My left arm has escaped relatively unscathed but the right has a burn scar from the oven and one from an incident with a hedge.  The hand at the end of that arm has a scar on my middle knuckle where a bike fell on it when I was on holiday once and there’s one on my thumb, caused by other thumb’s nail while I was trying to break in to a particularly stubborn pistachio.

My knees are covered in scars from various falls onto hard surfaces.  There’s one down my left calf which is another cycling incident and one on my right toe where part of the nail had to be removed.

The faintest scars I have are three very short linear ones right next to each other on the back of my left shoulder.  I woke up with them one morning.  This was disappointing for two reasons – if I’m going to wake up with cuts from fingernails on my back I want someone else to put them there, and I want to remember it!
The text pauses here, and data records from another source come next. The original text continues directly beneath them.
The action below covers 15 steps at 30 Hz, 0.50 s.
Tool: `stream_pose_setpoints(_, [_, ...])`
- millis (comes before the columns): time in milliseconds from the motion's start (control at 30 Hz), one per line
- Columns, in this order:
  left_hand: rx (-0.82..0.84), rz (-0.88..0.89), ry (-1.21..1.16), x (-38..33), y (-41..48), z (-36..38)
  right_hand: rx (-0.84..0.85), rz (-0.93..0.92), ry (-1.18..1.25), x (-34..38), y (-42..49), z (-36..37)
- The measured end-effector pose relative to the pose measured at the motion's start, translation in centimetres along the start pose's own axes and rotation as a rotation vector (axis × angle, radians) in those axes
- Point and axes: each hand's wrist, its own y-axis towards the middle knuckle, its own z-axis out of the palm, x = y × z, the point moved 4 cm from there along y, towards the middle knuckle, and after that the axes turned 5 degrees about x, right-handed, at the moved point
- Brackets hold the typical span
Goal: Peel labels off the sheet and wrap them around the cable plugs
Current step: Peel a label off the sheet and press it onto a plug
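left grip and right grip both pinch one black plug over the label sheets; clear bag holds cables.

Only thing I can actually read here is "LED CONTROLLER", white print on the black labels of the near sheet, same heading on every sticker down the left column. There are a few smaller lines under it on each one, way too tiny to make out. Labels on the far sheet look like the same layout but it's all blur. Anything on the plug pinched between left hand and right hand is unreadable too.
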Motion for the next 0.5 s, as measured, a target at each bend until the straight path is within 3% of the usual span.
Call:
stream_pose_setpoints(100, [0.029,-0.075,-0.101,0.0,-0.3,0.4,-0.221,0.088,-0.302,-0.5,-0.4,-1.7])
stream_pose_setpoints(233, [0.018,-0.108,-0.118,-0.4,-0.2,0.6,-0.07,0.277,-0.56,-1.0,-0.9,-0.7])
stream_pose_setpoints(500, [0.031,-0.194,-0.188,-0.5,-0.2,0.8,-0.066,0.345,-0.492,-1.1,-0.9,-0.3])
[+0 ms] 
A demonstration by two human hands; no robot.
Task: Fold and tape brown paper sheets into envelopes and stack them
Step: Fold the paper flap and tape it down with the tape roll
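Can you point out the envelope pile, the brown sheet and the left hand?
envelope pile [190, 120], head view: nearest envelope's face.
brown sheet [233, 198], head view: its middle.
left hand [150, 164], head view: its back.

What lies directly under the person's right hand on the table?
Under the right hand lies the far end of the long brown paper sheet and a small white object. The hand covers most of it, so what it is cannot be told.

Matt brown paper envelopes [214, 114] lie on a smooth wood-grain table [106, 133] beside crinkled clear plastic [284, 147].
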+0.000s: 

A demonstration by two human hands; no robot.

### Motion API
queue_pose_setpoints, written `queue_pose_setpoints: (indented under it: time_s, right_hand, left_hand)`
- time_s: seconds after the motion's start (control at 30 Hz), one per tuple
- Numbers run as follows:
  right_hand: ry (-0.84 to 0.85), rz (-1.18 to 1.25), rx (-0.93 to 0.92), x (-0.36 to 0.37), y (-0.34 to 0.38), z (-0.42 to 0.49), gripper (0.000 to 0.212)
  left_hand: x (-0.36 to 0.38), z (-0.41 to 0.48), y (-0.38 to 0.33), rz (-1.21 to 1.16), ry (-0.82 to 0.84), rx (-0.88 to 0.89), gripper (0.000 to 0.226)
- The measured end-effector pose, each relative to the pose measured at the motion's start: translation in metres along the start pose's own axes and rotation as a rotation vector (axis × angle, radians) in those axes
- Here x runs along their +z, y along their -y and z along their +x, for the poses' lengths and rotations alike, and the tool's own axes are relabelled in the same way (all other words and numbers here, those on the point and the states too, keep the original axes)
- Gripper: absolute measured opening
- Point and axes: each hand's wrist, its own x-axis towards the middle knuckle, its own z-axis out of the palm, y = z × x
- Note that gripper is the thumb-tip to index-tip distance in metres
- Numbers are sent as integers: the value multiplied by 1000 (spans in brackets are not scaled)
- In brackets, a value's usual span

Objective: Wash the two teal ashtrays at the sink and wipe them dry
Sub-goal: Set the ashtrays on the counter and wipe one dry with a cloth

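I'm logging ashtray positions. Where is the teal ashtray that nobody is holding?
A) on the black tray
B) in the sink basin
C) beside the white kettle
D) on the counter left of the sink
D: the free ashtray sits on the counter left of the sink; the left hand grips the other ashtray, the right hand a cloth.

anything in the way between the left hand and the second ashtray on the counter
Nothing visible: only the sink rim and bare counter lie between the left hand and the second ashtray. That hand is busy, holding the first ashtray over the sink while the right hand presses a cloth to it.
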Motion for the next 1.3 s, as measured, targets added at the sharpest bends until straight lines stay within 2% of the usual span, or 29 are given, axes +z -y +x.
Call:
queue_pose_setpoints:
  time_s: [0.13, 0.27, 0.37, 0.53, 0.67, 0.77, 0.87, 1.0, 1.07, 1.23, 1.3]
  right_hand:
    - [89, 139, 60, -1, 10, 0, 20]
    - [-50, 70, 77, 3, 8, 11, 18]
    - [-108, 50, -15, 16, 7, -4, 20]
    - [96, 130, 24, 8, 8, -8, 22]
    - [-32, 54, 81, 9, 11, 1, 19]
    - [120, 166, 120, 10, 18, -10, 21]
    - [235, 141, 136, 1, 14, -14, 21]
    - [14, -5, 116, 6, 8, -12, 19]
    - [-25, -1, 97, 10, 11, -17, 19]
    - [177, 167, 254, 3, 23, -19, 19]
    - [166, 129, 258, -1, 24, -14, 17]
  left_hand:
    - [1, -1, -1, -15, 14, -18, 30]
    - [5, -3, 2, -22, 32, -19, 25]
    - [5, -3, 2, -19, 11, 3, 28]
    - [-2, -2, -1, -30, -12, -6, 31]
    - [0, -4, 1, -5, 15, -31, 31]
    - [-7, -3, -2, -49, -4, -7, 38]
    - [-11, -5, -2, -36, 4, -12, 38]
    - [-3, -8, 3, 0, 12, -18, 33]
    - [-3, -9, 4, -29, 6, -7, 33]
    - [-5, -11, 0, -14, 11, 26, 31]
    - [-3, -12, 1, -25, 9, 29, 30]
A long time ago I said I wanted a tattoo of a firework to remind me of things.  Scars can do the same, only they’re a little more retrospective lessons learnt than proactive pep talks.  I try to be a little more careful on my bike and with hot and sharp objects.  The hardest scars for me to bare at the moment are the ones like the ones on my back – I know what did the damage but I don’t know why.  They hurt when they were inflicted and they’re a constant reminder of better times, but I don’t really know why they needed to be there and that’s incredibly frustrating.

You’re setting off,
It’s time to go, the engine’s running.
My mind is lost,
We always knew this day was coming
And now it’s more frightening than it’s ever gonna be.

We grow apart,
I watch you on the red horizon.
Your lion’s heart
Will protect you under stormy skies
And I will always be listening for your laughter and your tears.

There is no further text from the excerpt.